--- WHAT YOU ARE ASKED TO DO ---
How do the lines read from the one holding "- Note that" through the last line of the listing? Set them down exactly, pictures omitted.

--- INPUT FOR THIS TASK ---

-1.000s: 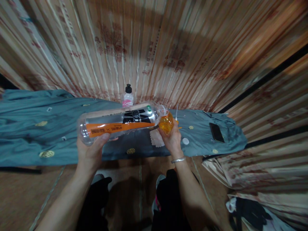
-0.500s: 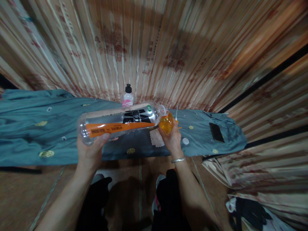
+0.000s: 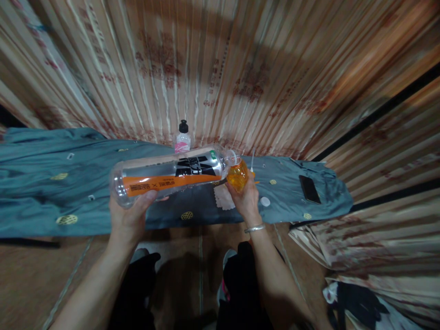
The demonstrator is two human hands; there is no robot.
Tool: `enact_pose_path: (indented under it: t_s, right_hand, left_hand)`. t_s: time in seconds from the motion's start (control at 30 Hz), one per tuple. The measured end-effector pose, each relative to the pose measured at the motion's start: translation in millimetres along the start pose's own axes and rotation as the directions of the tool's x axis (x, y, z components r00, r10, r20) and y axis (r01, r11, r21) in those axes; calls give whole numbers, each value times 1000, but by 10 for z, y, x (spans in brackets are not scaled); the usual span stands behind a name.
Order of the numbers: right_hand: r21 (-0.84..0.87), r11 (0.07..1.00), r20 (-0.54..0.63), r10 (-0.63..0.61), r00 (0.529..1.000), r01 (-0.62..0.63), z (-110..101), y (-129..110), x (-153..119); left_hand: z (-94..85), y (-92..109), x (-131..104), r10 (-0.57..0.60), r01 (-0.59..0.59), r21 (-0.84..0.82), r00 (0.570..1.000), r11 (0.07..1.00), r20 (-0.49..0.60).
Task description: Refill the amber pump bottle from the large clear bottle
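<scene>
A large clear bottle (image 3: 168,174) with a silver and orange label lies nearly level in the air, its neck pointing right. My left hand (image 3: 132,215) is wrapped round its base from below. At the neck's mouth, my right hand (image 3: 245,197) grips a small container (image 3: 238,176) with orange liquid inside. The bottle's mouth meets the top of this container. Behind the large bottle stands a clear bottle with a black cap (image 3: 183,137) and a pink label.
A teal cloth (image 3: 113,156) covers the narrow table. On it are a whitish scalloped piece (image 3: 225,198), a white disc (image 3: 265,201), an orange item with a white nozzle (image 3: 253,174) and a black phone (image 3: 309,189). Patterned curtains (image 3: 206,68) hang behind.
</scene>
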State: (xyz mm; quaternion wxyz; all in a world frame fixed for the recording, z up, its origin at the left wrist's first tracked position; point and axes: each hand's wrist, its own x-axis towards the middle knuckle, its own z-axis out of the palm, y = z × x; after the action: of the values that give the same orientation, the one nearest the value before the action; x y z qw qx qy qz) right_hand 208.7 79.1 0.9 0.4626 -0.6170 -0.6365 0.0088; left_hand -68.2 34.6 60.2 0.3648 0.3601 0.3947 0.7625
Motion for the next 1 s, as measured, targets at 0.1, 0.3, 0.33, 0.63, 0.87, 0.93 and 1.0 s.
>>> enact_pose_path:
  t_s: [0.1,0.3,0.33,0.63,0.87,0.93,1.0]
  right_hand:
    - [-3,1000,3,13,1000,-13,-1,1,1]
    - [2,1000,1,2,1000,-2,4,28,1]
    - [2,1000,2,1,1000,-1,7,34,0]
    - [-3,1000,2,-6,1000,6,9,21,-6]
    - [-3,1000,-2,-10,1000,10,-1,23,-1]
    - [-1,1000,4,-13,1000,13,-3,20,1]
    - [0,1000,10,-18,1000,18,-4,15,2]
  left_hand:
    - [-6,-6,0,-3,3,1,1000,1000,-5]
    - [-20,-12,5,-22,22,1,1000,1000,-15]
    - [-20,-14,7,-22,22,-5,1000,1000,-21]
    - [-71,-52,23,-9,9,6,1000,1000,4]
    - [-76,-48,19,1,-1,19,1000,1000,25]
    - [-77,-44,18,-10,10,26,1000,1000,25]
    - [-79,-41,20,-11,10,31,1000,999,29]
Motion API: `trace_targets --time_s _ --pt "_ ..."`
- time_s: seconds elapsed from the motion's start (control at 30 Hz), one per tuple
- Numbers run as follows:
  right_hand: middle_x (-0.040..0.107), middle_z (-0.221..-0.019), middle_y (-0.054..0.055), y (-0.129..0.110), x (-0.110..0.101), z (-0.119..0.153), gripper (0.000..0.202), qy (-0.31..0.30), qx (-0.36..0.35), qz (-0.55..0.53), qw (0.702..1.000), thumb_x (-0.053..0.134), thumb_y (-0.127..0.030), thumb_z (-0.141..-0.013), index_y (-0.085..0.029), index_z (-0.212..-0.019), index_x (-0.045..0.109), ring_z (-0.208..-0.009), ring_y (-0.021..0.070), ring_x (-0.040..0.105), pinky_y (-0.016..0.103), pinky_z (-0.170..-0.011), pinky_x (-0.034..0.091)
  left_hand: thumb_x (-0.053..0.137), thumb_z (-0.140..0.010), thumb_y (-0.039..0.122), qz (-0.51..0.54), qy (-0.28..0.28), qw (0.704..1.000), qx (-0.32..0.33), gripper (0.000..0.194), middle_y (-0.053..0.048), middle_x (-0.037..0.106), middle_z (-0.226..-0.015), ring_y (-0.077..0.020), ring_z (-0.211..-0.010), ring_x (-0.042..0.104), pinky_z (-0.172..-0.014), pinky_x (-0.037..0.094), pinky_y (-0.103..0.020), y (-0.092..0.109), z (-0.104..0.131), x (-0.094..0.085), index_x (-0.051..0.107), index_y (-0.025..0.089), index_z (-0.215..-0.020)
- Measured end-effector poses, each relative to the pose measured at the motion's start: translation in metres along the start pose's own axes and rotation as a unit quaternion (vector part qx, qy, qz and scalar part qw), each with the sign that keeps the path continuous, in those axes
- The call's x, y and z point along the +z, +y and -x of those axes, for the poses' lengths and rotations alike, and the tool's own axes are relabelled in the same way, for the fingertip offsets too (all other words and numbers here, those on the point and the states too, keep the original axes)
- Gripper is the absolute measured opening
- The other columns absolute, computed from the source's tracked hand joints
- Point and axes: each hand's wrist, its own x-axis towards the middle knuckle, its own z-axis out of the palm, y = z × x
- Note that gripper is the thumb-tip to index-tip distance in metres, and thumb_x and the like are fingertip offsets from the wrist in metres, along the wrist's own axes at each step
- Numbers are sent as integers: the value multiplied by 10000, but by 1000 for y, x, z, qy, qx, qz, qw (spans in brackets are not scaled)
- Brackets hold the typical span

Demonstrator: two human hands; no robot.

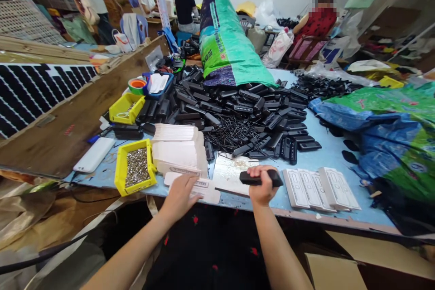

--- YOUR SOLUTION ---
- Note that gripper is the thumb-tip to index-tip distance in metres, and thumb_x and the like are fingertip offsets from the wrist in metres, along the wrist's own axes at each step
- Numbers are sent as integers: the value multiplied by 10000, but by 1000 for y, x, z, qy, qx, qz, qw (spans in brackets are not scaled)
- Brackets hold the typical span

Demonstrator: two human hands; no robot.

The exercise requires nothing more than what has been given.